• _Work instruction_
Say how many lines below contain the word "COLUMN". The number is the entire reply.

• _Extracted material_
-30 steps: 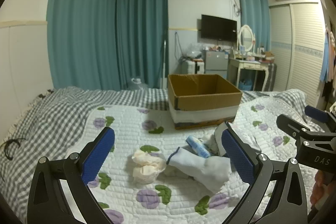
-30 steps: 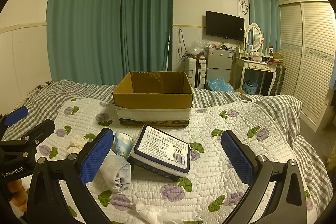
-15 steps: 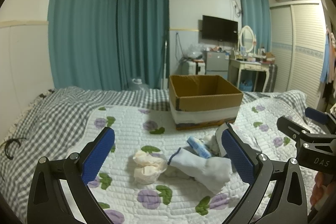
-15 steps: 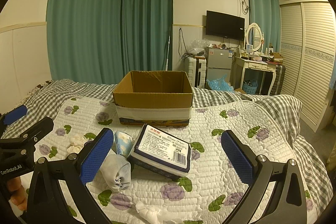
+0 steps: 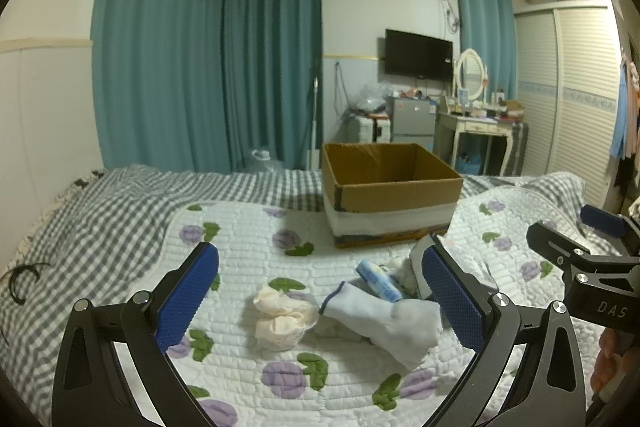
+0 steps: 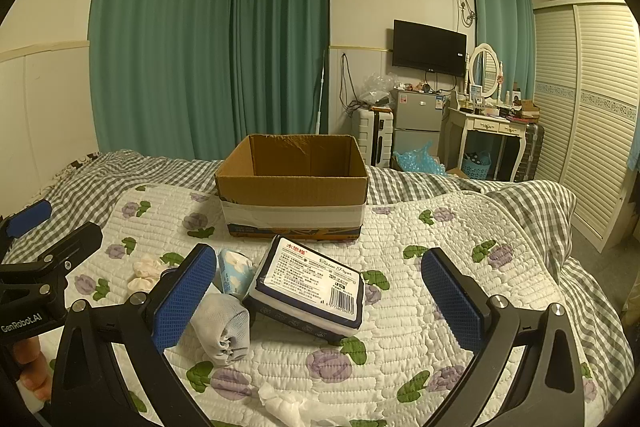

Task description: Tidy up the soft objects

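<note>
Bedroom with teal curtains; the work surface is a bed (image 6: 460, 267) under a floral quilt. A cardboard box (image 6: 294, 199) stands open at the quilt's far edge, nothing visible inside from here, so I judge sorting not yet begun.

Items remaining, all mid-quilt, in front of the box:
- tissue pack (image 6: 310, 283), tilted, long axis running from the box toward the near right;
- grey-white sock (image 5: 384, 319), long axis left to right, cuff to the left;
- cream sock bundle (image 5: 282, 317), just left of it;
- small blue tissue packet (image 5: 378, 281), pointing toward the box.

My left gripper (image 5: 320, 297) hangs spread wide, empty, above the socks. My right gripper (image 6: 320, 297) likewise gapes empty, above the tissue pack.
</note>
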`<act>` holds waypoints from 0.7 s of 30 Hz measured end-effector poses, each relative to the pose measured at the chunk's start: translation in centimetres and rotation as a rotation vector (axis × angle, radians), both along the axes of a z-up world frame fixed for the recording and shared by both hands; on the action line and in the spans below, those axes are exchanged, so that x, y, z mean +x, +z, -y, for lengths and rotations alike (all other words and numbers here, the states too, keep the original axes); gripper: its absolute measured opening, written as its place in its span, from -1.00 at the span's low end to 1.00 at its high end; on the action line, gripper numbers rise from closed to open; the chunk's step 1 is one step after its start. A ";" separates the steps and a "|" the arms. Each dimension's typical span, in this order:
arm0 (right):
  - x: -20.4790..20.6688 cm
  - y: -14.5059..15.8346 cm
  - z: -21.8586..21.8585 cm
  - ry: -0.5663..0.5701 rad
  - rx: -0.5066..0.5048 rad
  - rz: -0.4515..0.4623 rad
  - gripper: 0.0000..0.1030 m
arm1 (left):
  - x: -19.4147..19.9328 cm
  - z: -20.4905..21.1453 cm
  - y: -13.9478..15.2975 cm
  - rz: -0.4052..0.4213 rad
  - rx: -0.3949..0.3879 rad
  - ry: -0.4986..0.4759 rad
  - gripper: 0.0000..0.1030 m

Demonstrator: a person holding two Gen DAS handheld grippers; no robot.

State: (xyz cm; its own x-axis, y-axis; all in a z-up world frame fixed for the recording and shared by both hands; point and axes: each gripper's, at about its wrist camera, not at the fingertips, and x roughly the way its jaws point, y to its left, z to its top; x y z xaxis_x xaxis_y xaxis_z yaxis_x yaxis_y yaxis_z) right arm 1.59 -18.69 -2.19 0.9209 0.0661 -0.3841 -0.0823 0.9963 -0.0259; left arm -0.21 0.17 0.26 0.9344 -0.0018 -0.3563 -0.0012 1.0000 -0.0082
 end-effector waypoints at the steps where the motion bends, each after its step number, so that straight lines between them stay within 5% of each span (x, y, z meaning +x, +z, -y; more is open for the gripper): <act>1: 0.0 0.0 0.0 0.000 0.000 0.000 1.00 | 0.0 0.0 0.0 0.000 0.000 0.000 1.00; 21: 0.0 -0.3 -0.1 0.002 -0.001 -0.004 1.00 | 0.0 0.0 0.1 0.001 -0.001 0.000 1.00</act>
State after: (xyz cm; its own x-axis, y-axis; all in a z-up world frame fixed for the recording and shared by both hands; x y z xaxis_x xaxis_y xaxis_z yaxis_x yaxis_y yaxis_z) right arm 1.63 -18.58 -2.48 0.9193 0.0676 -0.3877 -0.0847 0.9960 -0.0271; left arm -0.24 0.16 0.31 0.9347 -0.0017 -0.3554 -0.0016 1.0000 -0.0091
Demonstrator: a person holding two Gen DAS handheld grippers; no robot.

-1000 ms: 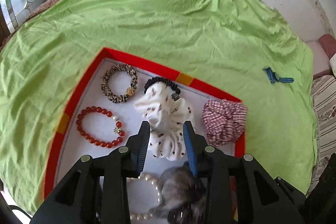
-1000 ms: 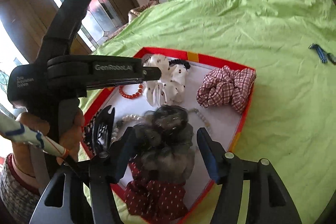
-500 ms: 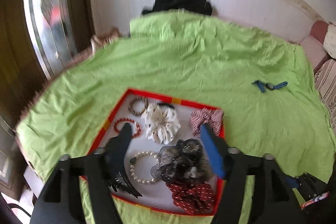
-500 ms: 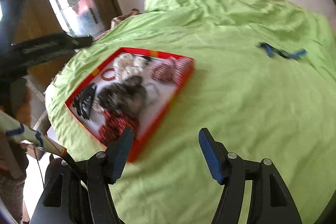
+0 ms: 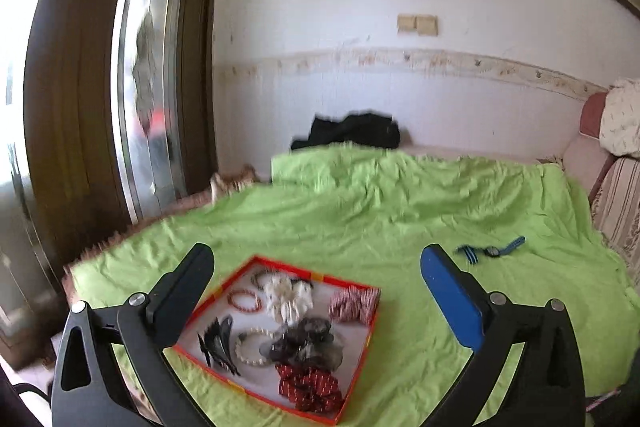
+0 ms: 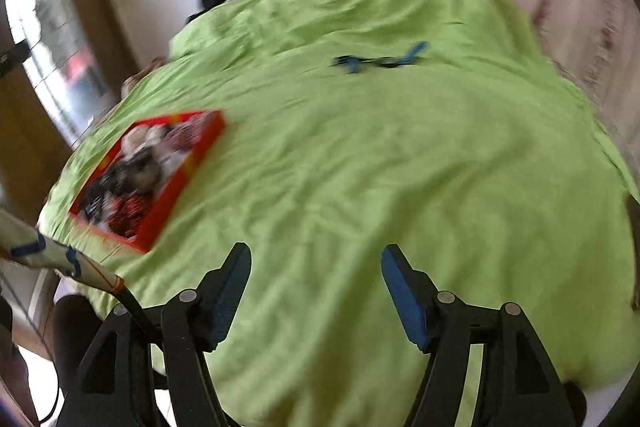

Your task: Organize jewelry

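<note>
**Both grippers empty above the green bedspread**

In the left wrist view, the left gripper (image 5: pixel 318 275) stood spread to its widest, its jaws having just been opening, with nothing between them. Past its fingers, at about 6 o'clock in that view, the shallow red-rimmed cardboard tray (image 5: pixel 362 333) lay on the wrinkled lime-green bedspread (image 5: pixel 360 211). Inside the tray, going left to right, lay a black claw hair clip (image 5: pixel 218 345), a red bead bracelet (image 5: pixel 244 299), a white pearl bracelet (image 5: pixel 250 347), a white dotted fabric scrunchie (image 5: pixel 289 299), a grey gauzy scrunchie (image 5: pixel 306 341), a dark red dotted scrunchie (image 5: pixel 310 387) and a red-and-white checked scrunchie (image 5: pixel 354 305). A blue-strapped wristwatch (image 5: pixel 491 251) lay on the bedspread at about 3 o'clock, well apart from the tray.

In the right wrist view, the right gripper (image 6: pixel 316 263) was moderately wide, its jaws having just been opening, and held nothing. The tray (image 6: pixel 188 171) lay at 9 o'clock, blurred, and the wristwatch (image 6: pixel 380 61) at 12 o'clock.
</note>
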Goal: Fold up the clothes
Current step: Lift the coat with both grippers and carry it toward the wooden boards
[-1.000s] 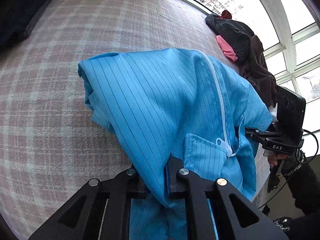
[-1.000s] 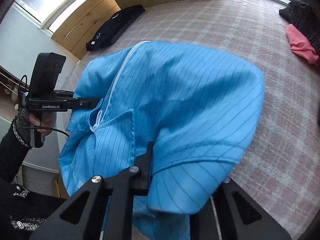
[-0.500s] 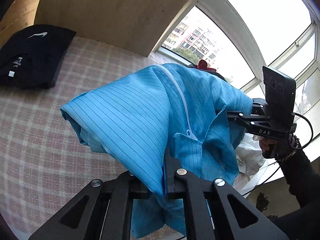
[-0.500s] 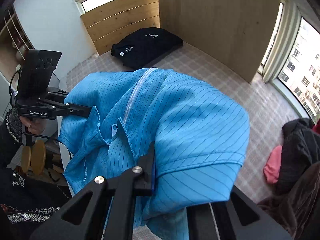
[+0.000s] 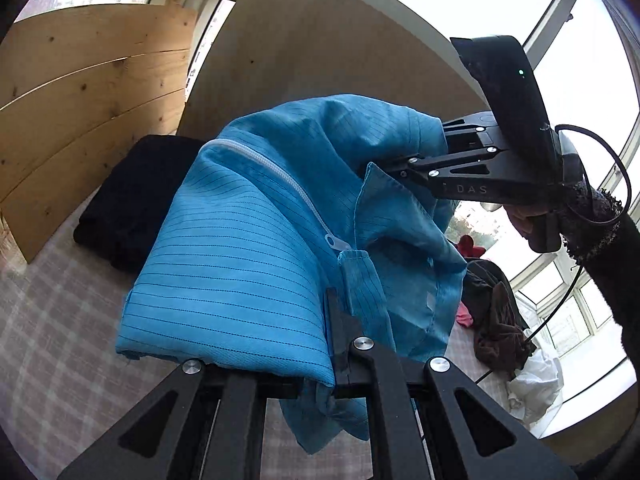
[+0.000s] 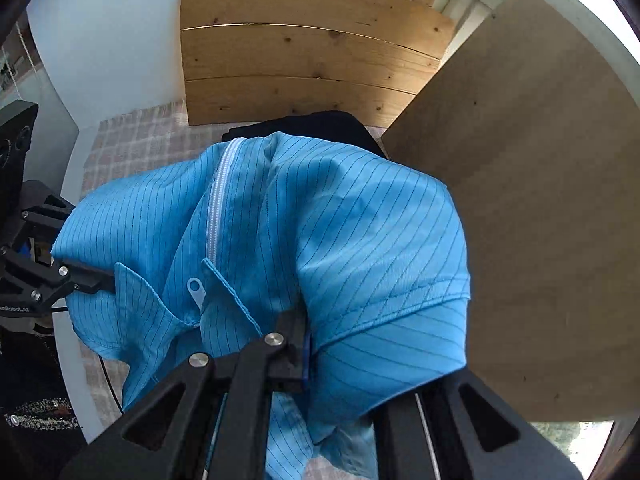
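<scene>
Two hand-held grippers: left [image 5: 332, 360], right [image 6: 304, 360]. One blue jacket [image 5: 260, 248] with one white zipper [image 5: 280, 176]. One folded black garment [image 5: 120, 216]. One heap of dark clothes [image 5: 492, 312], one white cloth [image 5: 536, 388]. Two wooden boards: planked [image 6: 304, 64], plain [image 6: 540, 220].

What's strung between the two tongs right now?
The blue jacket, zipper up, spans from left tongs to right tongs; both wrist views show it.

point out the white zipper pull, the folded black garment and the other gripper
white zipper pull [image 6: 197, 290], right wrist view, on its flat tab
folded black garment [image 5: 120, 216], left wrist view, on its top face
right gripper [image 5: 370, 168], left wrist view, at its fingertips in the cloth
</scene>
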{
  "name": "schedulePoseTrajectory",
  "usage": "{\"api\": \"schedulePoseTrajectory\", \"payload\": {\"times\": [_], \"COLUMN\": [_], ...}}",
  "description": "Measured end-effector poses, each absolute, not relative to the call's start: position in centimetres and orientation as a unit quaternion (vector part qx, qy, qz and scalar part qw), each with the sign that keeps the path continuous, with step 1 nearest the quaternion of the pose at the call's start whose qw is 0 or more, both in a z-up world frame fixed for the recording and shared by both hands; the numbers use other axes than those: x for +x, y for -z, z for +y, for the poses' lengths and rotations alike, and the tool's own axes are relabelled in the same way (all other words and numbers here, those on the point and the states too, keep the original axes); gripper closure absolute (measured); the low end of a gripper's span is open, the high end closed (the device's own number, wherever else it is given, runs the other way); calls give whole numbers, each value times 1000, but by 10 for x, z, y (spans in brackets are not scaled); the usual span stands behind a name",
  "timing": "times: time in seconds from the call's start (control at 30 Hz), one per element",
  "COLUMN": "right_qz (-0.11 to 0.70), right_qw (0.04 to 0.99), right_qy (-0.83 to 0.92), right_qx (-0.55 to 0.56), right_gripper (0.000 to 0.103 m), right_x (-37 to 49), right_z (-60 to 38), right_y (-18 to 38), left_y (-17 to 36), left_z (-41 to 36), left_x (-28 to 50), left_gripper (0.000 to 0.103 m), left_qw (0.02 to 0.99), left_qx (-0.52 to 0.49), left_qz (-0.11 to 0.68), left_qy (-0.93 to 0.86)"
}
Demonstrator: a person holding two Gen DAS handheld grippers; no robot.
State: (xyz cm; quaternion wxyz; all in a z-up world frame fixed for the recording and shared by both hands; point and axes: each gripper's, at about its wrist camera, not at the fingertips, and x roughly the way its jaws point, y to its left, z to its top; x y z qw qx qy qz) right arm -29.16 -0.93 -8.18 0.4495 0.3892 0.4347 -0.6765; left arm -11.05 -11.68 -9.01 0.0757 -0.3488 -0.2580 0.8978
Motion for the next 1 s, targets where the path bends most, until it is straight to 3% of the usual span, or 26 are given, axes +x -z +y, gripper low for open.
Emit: {"api": "schedulePoseTrajectory", "payload": {"times": [0.3, 0.47, 0.7, 0.77, 0.8, 0.9, 1.0], "right_qz": [493, 497, 453, 452, 451, 417, 440], "right_qw": [453, 420, 440, 435, 433, 438, 406], "right_qy": [629, 610, 636, 656, 669, 675, 679], "right_qx": [395, 452, 443, 418, 401, 422, 426], "right_gripper": [96, 80, 72, 60, 58, 58, 58], "right_x": [-395, -442, -443, -439, -438, -450, -455], "right_z": [-158, -171, -125, -111, -107, -114, -132], "right_y": [151, 215, 163, 144, 138, 145, 163], "left_y": [154, 193, 188, 188, 189, 185, 187], "left_z": [-221, -227, -227, -220, -218, -210, -209], "left_x": [-182, -195, -189, -188, -188, -189, -188], "left_gripper": [96, 96, 96, 96, 96, 96, 96], "left_qw": [11, 30, 46, 37, 33, 22, 20], "left_qx": [-332, -337, -344, -350, -350, -350, -350], "left_qz": [-315, -356, -350, -334, -335, -327, -340], "left_qy": [-889, -871, -870, -874, -874, -877, -873]}}
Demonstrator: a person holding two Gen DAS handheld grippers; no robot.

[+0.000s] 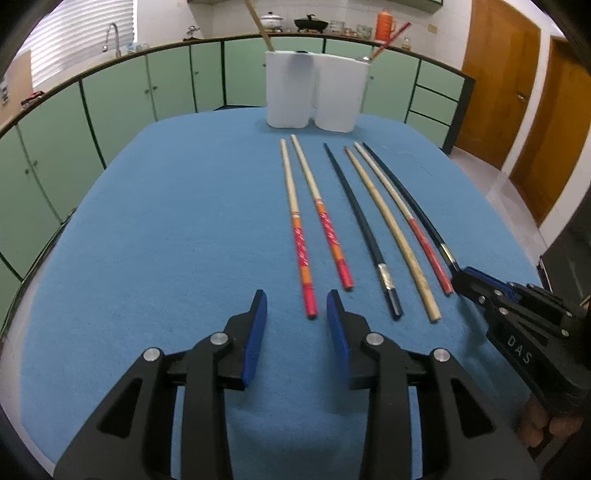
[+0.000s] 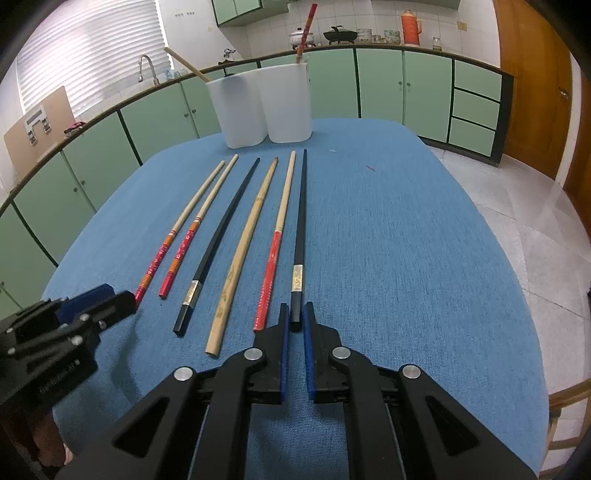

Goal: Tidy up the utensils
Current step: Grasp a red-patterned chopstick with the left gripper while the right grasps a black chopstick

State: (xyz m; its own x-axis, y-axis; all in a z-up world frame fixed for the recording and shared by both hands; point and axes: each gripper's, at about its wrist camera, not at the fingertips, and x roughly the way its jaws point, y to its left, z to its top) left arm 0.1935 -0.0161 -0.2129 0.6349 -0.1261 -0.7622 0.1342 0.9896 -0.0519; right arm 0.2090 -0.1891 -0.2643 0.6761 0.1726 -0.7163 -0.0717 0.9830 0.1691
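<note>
Six chopsticks lie side by side on the blue tablecloth (image 1: 147, 221). From the left they are two red-and-orange ones (image 1: 297, 229) (image 1: 327, 221), a black one (image 1: 364, 229), a bamboo one (image 1: 391, 229), a red-handled one (image 1: 410, 218) and a second black one (image 1: 413, 206). My left gripper (image 1: 296, 299) is open, and the near end of the leftmost red-and-orange chopstick lies loose between its fingertips. My right gripper (image 2: 295, 306) is shut on the near end of the rightmost black chopstick (image 2: 300, 221), which rests on the cloth. Behind stand two white holders (image 1: 290, 90) (image 1: 338, 94), each with a chopstick in it.
The table's right edge drops to a tiled floor (image 2: 517, 206). A wooden chair (image 2: 569, 398) shows at the near right. Green cabinets (image 1: 110, 103) and a counter with pots and an orange flask (image 2: 410, 27) run along the back. Wooden doors (image 1: 498, 74) stand at the right.
</note>
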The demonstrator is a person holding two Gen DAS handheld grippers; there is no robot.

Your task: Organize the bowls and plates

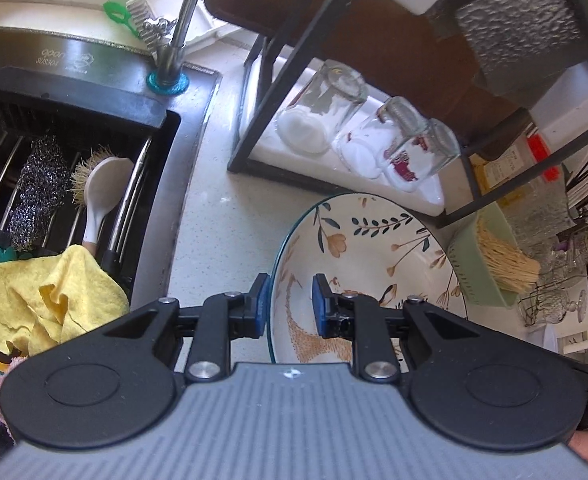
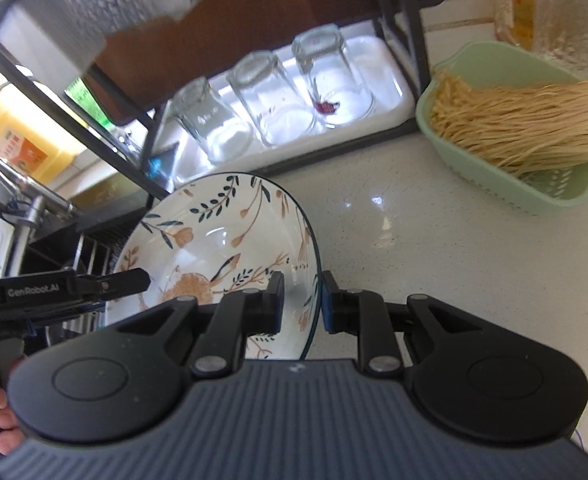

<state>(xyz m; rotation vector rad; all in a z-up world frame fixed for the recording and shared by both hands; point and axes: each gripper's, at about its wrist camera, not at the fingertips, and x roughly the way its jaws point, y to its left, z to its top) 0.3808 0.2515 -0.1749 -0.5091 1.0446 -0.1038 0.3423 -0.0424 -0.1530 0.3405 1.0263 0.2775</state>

• _Response to this task_
2